■ **Provided information**

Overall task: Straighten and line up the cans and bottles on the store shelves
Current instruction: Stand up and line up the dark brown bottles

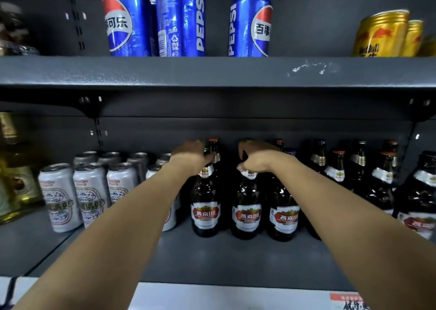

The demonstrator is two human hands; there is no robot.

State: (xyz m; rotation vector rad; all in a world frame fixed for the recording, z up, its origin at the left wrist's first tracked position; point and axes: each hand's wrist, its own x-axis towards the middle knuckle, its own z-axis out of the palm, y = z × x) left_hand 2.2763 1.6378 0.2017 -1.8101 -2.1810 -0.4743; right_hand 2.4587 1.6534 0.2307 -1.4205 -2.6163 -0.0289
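Brown "U8" bottles: L hand (191, 154) clamps one neck (208, 168), R hand (256, 156) the next (248, 176); Pepsi cans (179, 18) above.

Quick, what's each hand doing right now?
Left hand: closed around the neck of the leftmost dark brown glass beer bottle.
Right hand: closed around the neck of the next brown bottle.

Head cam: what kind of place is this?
Most likely a shop's drinks aisle. Dark metal shelving carries rows of Pepsi cans, white beer cans and brown beer bottles, and a price tag sits on the front edge.
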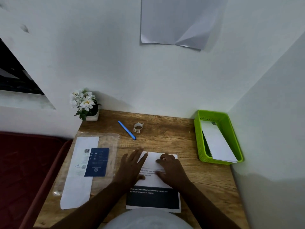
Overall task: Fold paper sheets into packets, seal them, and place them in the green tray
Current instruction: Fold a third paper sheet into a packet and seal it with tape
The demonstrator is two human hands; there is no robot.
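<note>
A printed paper sheet (152, 160) lies on the wooden table (165, 138) in front of me, its far part folded over toward me; a dark printed band shows at its near end. My left hand (132, 166) lies flat on the sheet's left edge with fingers spread. My right hand (171, 169) presses on the folded flap, its fingers bent at the knuckles. The green tray (200, 138) stands at the table's right edge and holds white folded packets (217, 144). A small roll of tape (138, 127) sits at the table's back.
A blue pen (126, 130) lies left of the tape. A clear plastic sleeve with a white sheet and a dark blue card (97, 161) covers the table's left side. A potted white flower (85, 104) stands at the back left corner. Walls close in behind and right.
</note>
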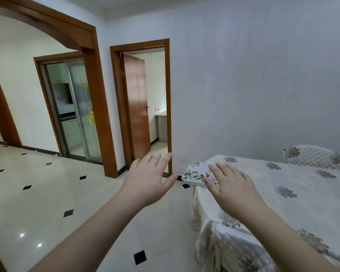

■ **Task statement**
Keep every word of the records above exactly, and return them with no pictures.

■ **Answer to this task**
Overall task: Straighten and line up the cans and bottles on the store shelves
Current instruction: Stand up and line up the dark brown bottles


The demonstrator is two human hands; there is no robot.

State: (xyz m; rotation vector rad; all in a world frame fixed for the recording, z up, its origin at the left wrist's first tracked position; point and axes: each hand's wrist, its own x-axis towards the middle knuckle, its own z-axis out of the palm, y = z × x) left_hand 2.2763 1.6378 0.2017 -1.8101 -2.1810 -0.4743; right_hand 2.4587 1.6534 0.2307 -1.4205 -2.6163 -0.0289
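Brown "U8" bottles: L hand (191, 154) clamps one neck (208, 168), R hand (256, 156) the next (248, 176); Pepsi cans (179, 18) above.

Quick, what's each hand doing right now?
Left hand: closed around the neck of the leftmost dark brown glass beer bottle.
Right hand: closed around the neck of the next brown bottle.

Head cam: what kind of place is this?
Most likely a shop's drinks aisle. Dark metal shelving carries rows of Pepsi cans, white beer cans and brown beer bottles, and a price tag sits on the front edge.
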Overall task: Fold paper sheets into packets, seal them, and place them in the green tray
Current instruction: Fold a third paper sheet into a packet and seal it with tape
The demonstrator is two human hands; there is no robot.
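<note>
A printed paper sheet (152, 160) lies on the wooden table (165, 138) in front of me, its far part folded over toward me; a dark printed band shows at its near end. My left hand (132, 166) lies flat on the sheet's left edge with fingers spread. My right hand (171, 169) presses on the folded flap, its fingers bent at the knuckles. The green tray (200, 138) stands at the table's right edge and holds white folded packets (217, 144). A small roll of tape (138, 127) sits at the table's back.
A blue pen (126, 130) lies left of the tape. A clear plastic sleeve with a white sheet and a dark blue card (97, 161) covers the table's left side. A potted white flower (85, 104) stands at the back left corner. Walls close in behind and right.
</note>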

The exercise requires nothing more.